A word-for-word reproduction of the data below is needed, with no pictures in it.

-- -- --

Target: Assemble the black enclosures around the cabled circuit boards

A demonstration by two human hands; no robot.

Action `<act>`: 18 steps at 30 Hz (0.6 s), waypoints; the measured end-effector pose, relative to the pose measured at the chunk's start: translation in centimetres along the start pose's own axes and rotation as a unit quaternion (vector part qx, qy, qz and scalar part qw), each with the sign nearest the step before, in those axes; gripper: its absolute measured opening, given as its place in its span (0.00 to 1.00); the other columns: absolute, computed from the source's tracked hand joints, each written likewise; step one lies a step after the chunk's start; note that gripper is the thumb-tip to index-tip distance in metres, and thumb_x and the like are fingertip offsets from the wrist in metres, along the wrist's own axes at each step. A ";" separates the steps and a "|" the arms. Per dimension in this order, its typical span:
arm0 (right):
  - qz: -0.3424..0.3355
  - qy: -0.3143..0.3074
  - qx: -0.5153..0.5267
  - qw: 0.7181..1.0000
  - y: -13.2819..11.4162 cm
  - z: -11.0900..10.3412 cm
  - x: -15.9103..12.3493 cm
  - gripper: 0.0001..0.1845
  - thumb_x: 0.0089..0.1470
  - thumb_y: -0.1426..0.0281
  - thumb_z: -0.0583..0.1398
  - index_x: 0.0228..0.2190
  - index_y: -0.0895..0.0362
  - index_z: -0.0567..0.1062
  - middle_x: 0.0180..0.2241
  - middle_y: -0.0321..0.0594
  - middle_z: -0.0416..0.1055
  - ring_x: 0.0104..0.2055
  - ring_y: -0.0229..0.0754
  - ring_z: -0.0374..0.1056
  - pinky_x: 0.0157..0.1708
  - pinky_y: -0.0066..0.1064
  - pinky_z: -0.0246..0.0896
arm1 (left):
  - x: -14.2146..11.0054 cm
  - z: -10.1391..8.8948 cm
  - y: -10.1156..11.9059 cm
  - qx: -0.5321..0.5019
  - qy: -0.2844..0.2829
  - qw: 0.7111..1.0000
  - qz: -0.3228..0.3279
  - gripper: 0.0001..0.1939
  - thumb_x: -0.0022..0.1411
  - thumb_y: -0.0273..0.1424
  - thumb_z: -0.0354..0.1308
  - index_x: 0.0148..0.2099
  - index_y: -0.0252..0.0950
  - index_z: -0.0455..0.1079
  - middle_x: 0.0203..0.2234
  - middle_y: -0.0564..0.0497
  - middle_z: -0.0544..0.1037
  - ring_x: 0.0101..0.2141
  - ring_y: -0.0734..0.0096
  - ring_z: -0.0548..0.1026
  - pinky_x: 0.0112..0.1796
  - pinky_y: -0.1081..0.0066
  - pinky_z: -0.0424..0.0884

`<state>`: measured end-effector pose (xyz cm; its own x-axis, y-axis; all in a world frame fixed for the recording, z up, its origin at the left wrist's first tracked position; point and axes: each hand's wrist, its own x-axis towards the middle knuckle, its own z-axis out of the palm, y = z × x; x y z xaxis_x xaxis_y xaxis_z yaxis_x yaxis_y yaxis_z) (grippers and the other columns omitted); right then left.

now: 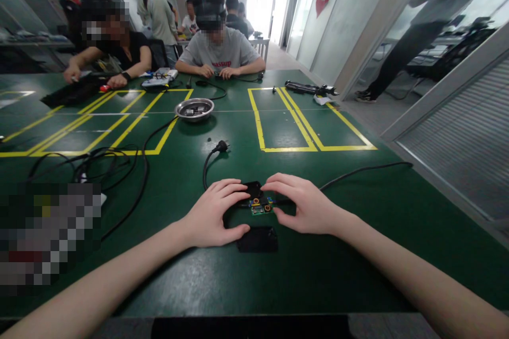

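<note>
A small green circuit board (261, 208) with two copper-wound coils lies on the table between my hands. Behind it is one black plastic case half (253, 188), and nearer to me lies another flat black case half (257, 240). My left hand (214, 213) is open, its fingers stretched toward the rear case half and its thumb at the corner of the front one. Opposite, my right hand (304, 204) curves around the board's right side with fingers and thumb apart. Its fingertips are by the rear case half; contact is hard to tell. Black cords run under both hands.
A black power plug (221, 146) stands on its cord beyond my left hand. Farther back is a metal bowl (194, 109) holding small metal parts. Tangled black cables (111, 161) lie left; a black tripod-like object (310, 88) lies far right. Two people work across the green table (318, 275).
</note>
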<state>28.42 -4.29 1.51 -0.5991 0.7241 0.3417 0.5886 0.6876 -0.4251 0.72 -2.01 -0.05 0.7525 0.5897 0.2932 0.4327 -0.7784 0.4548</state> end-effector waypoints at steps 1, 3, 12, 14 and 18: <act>0.005 -0.007 -0.010 1.000 0.5 -0.5 -0.1 0.16 0.53 0.74 0.63 0.45 0.57 0.77 0.44 0.47 0.77 0.46 0.50 0.73 0.47 0.42 0.71 | 0.0 0.0 0.0 0.000 -0.002 1.000 -0.001 0.28 0.59 0.39 0.68 0.60 0.38 0.73 0.60 0.39 0.77 0.64 0.45 0.69 0.63 0.44 0.66; 0.011 -0.036 -0.011 0.999 1.5 -1.2 -0.2 0.05 0.56 0.73 0.64 0.37 0.56 0.77 0.37 0.43 0.76 0.41 0.48 0.72 0.42 0.39 0.70 | 0.0 -0.1 0.1 0.001 -0.006 1.000 -0.004 0.28 0.59 0.39 0.68 0.60 0.38 0.72 0.60 0.39 0.76 0.64 0.45 0.69 0.63 0.44 0.66; -0.006 -0.038 0.011 0.999 0.4 1.2 0.0 0.05 0.64 0.72 0.61 0.34 0.55 0.76 0.34 0.40 0.75 0.36 0.42 0.71 0.36 0.32 0.66 | 0.2 0.1 -0.1 0.014 0.011 0.999 -0.028 0.30 0.55 0.38 0.69 0.59 0.38 0.71 0.60 0.40 0.76 0.64 0.43 0.69 0.64 0.43 0.64; -0.005 -0.022 -0.001 1.000 -0.3 1.9 0.2 0.04 0.63 0.73 0.61 0.34 0.55 0.75 0.33 0.40 0.75 0.35 0.43 0.71 0.35 0.32 0.65 | 0.3 0.1 -0.1 0.015 0.019 0.999 -0.032 0.26 0.55 0.36 0.67 0.57 0.38 0.72 0.59 0.41 0.77 0.63 0.44 0.70 0.64 0.43 0.64; 0.017 0.005 -0.031 0.999 -1.0 2.5 0.4 0.04 0.62 0.74 0.62 0.33 0.54 0.75 0.34 0.41 0.75 0.36 0.44 0.72 0.34 0.33 0.65 | 0.4 0.0 -0.2 0.018 0.028 0.999 -0.038 0.20 0.57 0.32 0.62 0.53 0.40 0.74 0.56 0.43 0.79 0.62 0.46 0.71 0.64 0.45 0.65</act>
<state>26.29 -4.79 0.00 -0.5723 0.7480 0.3362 0.6418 0.6637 -0.3840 0.93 -1.55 0.02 0.6885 0.6577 0.3056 0.5057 -0.7375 0.4477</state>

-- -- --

▶ **Solution to this exercise**:
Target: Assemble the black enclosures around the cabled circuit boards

A demonstration by two human hands; no robot.

Action `<act>`: 18 steps at 30 Hz (0.6 s), waypoints; the measured end-effector pose, relative to the pose measured at the chunk's start: translation in centimetres along the start pose's own axes and rotation as a unit quaternion (vector part qx, qy, qz and scalar part qw), each with the sign nearest the step before, in those axes; gripper: its absolute measured opening, given as its place in its span (0.00 to 1.00); the other columns: absolute, computed from the source's tracked hand joints, each written likewise; step one lies a step after the chunk's start; note that gripper is the thumb-tip to index-tip distance in metres, and thumb_x and the like are fingertip offsets from the wrist in metres, along the wrist's own axes at each step. A ";" separates the steps and a "|" the arms. Per dimension in this order, its typical span:
arm0 (right):
  - qz: -0.3424..0.3355
  - qy: -0.3143..0.3074
  - qx: -0.5153..0.5267
  - qw: 0.7181..1.0000
  - y: -13.2819..11.4162 cm
  - z: -11.0900..10.3412 cm
  - x: -15.9103..12.3493 cm
  - gripper: 0.0001..0.1845
  - thumb_x: 0.0089..0.1470
  - thumb_y: -0.1426..0.0281
  - thumb_z: -0.0583..0.1398
  - index_x: 0.0228..0.2190
  - index_y: -0.0895..0.0362
  - index_z: -0.0567..0.1062
  - middle_x: 0.0180..0.2241
  - middle_y: -0.0321..0.0594
  - middle_z: -0.0416..0.1055
  - ring_x: 0.0104..0.2055
  - ring_y: -0.0229..0.0754
  - ring_z: -0.0374..0.1056
  - pinky_x: 0.0157..0.1708
  - pinky_y: -0.0066..0.1064
  - pinky_z: -0.0246..0.0896
arm1 (left):
  - x: -14.2146..11.0054 cm
  - z: -10.1391..8.8948 cm
  - y: -10.1156..11.9059 cm
  - qx: -0.5321..0.5019
  - qy: -0.2844..0.2829
  - qw: 0.7111..1.0000
  - qz: -0.3228..0.3279
  - gripper: 0.0001..0.1939
  - thumb_x: -0.0022..0.1411
  - thumb_y: -0.0273..0.1424
  - thumb_z: -0.0354..0.1308
  - index_x: 0.0148..0.2099
  - index_y: -0.0252..0.0950
  - index_z: -0.0455..0.1079
  - middle_x: 0.0203..0.2234
  - middle_y: -0.0564..0.0497
  - middle_z: -0.0544..0.1037
  - ring_x: 0.0101..0.2141
  - ring_y: -0.0734..0.0096
  - ring_z: -0.0548..0.1026
  - pinky_x: 0.0112..0.1796
  - pinky_y: -0.1081..0.0066
  - pinky_z: -0.0424..0.0884

`<state>`: measured end-effector pose (xyz cm; its own x-axis, y-axis; all in a world frame fixed for the recording, z up, its origin at the left wrist's first tracked position; point and axes: each hand's wrist, its own x-axis towards the middle knuckle, its own z-axis out of the palm, y = z × x; x y z xaxis_x xaxis_y xaxis_z yaxis_x yaxis_y yaxis_z) (grippers and the other columns omitted); right then left.

now: 

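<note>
A small green circuit board (261, 208) with two copper-wound coils lies on the table between my hands. Behind it is one black plastic case half (253, 188), and nearer to me lies another flat black case half (257, 240). My left hand (214, 213) is open, its fingers stretched toward the rear case half and its thumb at the corner of the front one. Opposite, my right hand (304, 204) curves around the board's right side with fingers and thumb apart. Its fingertips are by the rear case half; contact is hard to tell. Black cords run under both hands.
A black power plug (221, 146) stands on its cord beyond my left hand. Farther back is a metal bowl (194, 109) holding small metal parts. Tangled black cables (111, 161) lie left; a black tripod-like object (310, 88) lies far right. Two people work across the green table (318, 275).
</note>
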<state>28.42 -4.29 1.51 -0.5991 0.7241 0.3417 0.5886 0.6876 -0.4251 0.72 -2.01 -0.05 0.7525 0.5897 0.2932 0.4327 -0.7784 0.4548</state> end-effector waypoints at steps 1, 3, 12, 14 and 18: <act>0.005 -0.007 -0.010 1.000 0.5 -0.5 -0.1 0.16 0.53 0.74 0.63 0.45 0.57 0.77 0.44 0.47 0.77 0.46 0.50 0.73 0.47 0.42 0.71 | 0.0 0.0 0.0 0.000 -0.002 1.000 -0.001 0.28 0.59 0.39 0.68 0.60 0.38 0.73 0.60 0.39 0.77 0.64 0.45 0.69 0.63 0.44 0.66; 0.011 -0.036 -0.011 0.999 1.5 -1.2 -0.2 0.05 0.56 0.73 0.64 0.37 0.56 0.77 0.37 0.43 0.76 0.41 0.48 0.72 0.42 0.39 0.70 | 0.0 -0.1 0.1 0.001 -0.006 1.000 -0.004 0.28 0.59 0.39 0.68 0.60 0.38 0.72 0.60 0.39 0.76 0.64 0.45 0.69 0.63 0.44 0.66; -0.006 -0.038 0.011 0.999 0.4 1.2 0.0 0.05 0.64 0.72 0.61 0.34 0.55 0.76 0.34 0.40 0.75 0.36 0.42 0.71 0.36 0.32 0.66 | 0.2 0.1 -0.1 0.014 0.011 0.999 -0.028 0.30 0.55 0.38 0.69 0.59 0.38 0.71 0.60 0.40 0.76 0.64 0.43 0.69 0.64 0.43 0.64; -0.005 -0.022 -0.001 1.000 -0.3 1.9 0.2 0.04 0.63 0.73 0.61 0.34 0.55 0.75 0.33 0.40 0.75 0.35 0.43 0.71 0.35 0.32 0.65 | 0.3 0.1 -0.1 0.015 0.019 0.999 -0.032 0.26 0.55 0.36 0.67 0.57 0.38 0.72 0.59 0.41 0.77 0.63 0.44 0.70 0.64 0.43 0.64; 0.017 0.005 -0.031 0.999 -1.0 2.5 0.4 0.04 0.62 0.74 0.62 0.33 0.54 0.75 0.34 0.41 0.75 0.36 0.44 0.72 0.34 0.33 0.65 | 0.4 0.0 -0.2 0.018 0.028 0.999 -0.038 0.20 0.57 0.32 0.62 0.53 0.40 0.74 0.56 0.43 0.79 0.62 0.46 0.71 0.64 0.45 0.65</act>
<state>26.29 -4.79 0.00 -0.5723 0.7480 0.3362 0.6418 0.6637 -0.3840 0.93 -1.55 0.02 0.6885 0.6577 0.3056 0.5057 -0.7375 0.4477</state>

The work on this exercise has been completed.